Despite what I just said, it IS worth "splurging" on a 24 hour public transport ticket for 75 NOK (10 €) if you want to explore the beautiful, tranquil islands just around the port of Oslo in the Oslofjord. Oslo inhabitants love escaping the city to chill out on these natural havens. Some of them, such as Lindøya, are packed with Norwegian summer huts or 'hytte', all painted either green, yellow or red, but others, such as Gressholmen, are more secluded and perfect for a short hike with great views over the fjord and harbour. The largest island, Hovedøya, also houses a ruined monastery from the 14th century (founded by monks from Lincolnshire in England!). Just check the freey times - they mostly leave every hour so don't miss the last ferry of the day or you might have to swim back to the city!
- Pick up a copy of "Oslo - A Poor Man's Connoisseur Guide to Happy Living in One of the Most Expensive Cities in the World"
This guide was published by by:Larm to help with promoting a music festival, but is actually filled with tons of great tips. I randomly found my copy lying on a wall in the embassy district of Oslo on our last day there, so it was a bit too late to be of use, but I read it on the plane back and it seemed full of good advice, including a couple of places I had already been to and enjoyed during my stay!
- Go hiking in the forests nearby
Norway is well known for its beautiful scenery, and the area around Oslo is no exception. If you take the T-bane (metro) line 1 direction Frognerseteren and get off at the last stop, Frognerseteren, you'll find a park with hiking trails leading around a large lake, popular with Norwegians for running, walking, barbecuing and maybe swimming in the lake on a hot day. Head higher up into the mountains for a hike leading to stunning views across Oslo and the surrounding area. We walked from the lake Øvresetertjem up into the mountains and then to the Holmenkollen Ski Jump, one of the most famous in the world - very impressive viewed from below!

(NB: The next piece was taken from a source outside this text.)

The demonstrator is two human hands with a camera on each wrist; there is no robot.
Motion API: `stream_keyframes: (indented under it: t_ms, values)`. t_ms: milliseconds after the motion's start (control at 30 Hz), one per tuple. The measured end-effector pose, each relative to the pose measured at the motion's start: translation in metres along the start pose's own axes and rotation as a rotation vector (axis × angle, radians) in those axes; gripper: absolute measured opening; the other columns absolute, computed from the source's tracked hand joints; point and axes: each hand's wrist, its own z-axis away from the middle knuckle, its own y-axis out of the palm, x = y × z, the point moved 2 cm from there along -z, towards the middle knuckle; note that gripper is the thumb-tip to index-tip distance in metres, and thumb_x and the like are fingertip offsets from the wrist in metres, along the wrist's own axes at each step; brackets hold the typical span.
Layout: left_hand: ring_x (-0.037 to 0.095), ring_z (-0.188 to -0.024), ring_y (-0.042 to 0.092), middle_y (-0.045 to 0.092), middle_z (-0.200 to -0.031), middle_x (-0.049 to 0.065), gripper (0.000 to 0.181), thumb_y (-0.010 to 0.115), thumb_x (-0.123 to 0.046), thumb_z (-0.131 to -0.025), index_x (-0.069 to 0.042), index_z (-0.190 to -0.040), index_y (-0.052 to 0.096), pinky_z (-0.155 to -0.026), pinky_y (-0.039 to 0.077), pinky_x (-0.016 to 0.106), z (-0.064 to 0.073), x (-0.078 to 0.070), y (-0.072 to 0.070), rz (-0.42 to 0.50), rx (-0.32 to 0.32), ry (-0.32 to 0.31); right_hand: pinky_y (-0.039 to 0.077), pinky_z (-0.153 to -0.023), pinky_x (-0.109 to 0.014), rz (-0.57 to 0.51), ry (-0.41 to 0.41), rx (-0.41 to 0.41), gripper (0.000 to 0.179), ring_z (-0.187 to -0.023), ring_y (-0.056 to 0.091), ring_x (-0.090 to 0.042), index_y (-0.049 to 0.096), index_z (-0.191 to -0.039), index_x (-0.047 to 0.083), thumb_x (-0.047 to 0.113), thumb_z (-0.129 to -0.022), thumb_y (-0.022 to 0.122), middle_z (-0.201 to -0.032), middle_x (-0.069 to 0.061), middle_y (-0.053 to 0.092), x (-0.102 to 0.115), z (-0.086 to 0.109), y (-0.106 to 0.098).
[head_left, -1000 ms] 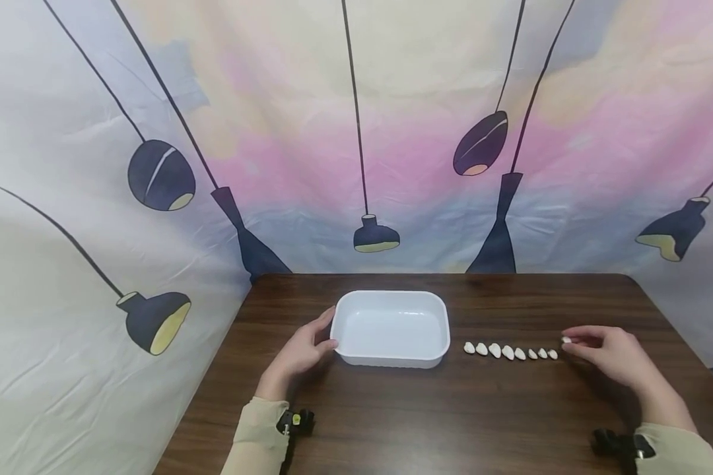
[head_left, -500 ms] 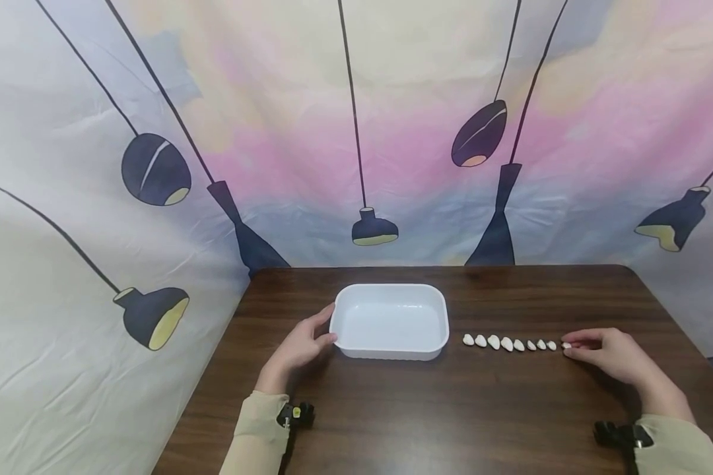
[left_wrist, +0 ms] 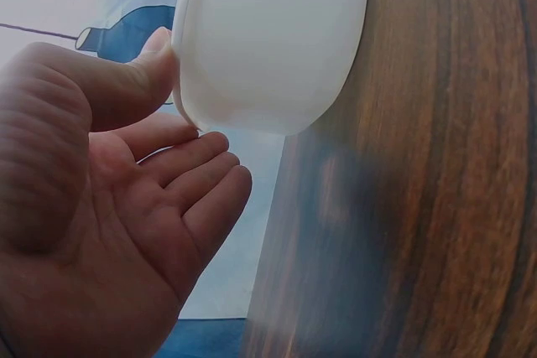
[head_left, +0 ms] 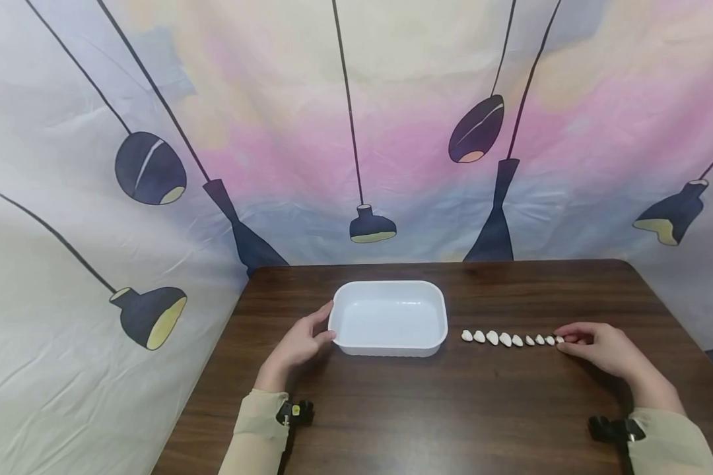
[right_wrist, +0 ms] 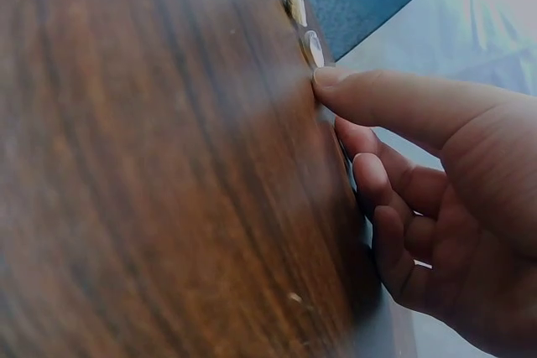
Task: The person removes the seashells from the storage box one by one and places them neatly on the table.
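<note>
My left hand [head_left: 297, 343] touches the left end of a white rectangular dish [head_left: 386, 350], thumb near its front corner and forefinger farther back. In the left wrist view the other fingers extend loosely beneath the dish's end. To the right of the dish, several small white seashells [head_left: 506, 340] lie in a line on the table. My right hand [head_left: 606, 353] pinches one small shell [head_left: 560, 340] between thumb and forefinger at the line's right end, close beside its neighbour. In the right wrist view the thumb hides most of that shell, and the remaining fingers are curled.
The brown wood-grain table [head_left: 404, 409] ends at a cloth backdrop [head_left: 416, 158] printed with dark hanging lamps. Black wrist mounts [head_left: 297, 413] sit at both sleeves. The dish stands near the table's back edge.
My right hand has moved left with the pinched shell, bringing it down against the right end of the line. The left hand stays on the dish. The head view has shifted slightly.
</note>
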Motion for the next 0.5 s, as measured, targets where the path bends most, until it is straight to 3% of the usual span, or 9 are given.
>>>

- Save on museums by visiting on a Sunday
The National Museums of Oslo are free on a Sunday, and in winter (October-March) they are free all week! Otherwise you'll pay 50 NOK for a ticket which covers all of the national museums (The National Gallery, the Museum of Contemporary Art, the National Architecture Museum and the Museum of Decorative Arts and Design. Most worth a visit is the National Gallery, which has an impressive array of pieces, from Van Gogh to Reubens, with a room dedicated to Norwegian national treasure and painter of the world's most expensive painting, Edvard Munch. You'll get to see his famous and invaluable painting, The Scream, which was stolen from this very spot a few years ago, but was returned afterwards. It goes without saying that security in this room is pretty high!
- Go to Vigeland
The Vigeland Sculpture Park is an absolute must-visit in Oslo. This huge green space in Frogner Park, full of marble and granite sculptures, depicts the strength and vulnerability of humanity, and its construction lasted from 1906 to 1947. My tip: avoid all the tourists and visit the park in the evening; the gates stay open and it's much more impressive to view all of the sculptures in a more solitary fashion. They also look beautiful as the sun sets. Most impressive all is perhaps the Monolith, a tall tower made up of human figures, reminiscent of the Tower of Babel.
- Check out the harbour
At the harbour, there are often free events such as "fish festivals", music events, boat regattas and other such events. Plus you can watch the gigantic cruise ships leaving or arriving in Oslo on a Nordic cruise - watch out, the horns are deafening! To see the harbour from above, walk up to the Akershus Fortress and have a picnic on the grass overlooking the harbour; a wonderful vantage point from which to see all the comings-and-goings.
- Visit Oslo City Hall
From the outside, this redbrick giant looks more 70s housing block than city hall, but inside the modernist frescoes are truly impressive. When you enter the main hall, look to your left to see a wall freize recounting the history of Norway during World War II, from Nazi occupation to Norwegian resistance and the final victory. Heading upstairs, you can visit the state rooms for free. There are some very interesting portraits of the King and Queen of Norway in one of the rooms, and the rest are filled with colourful wall paintings and murals. This building is where the Nobel Peace Prize is awarded each year, so take in the history and make what you will of the slightly unconventional artwork.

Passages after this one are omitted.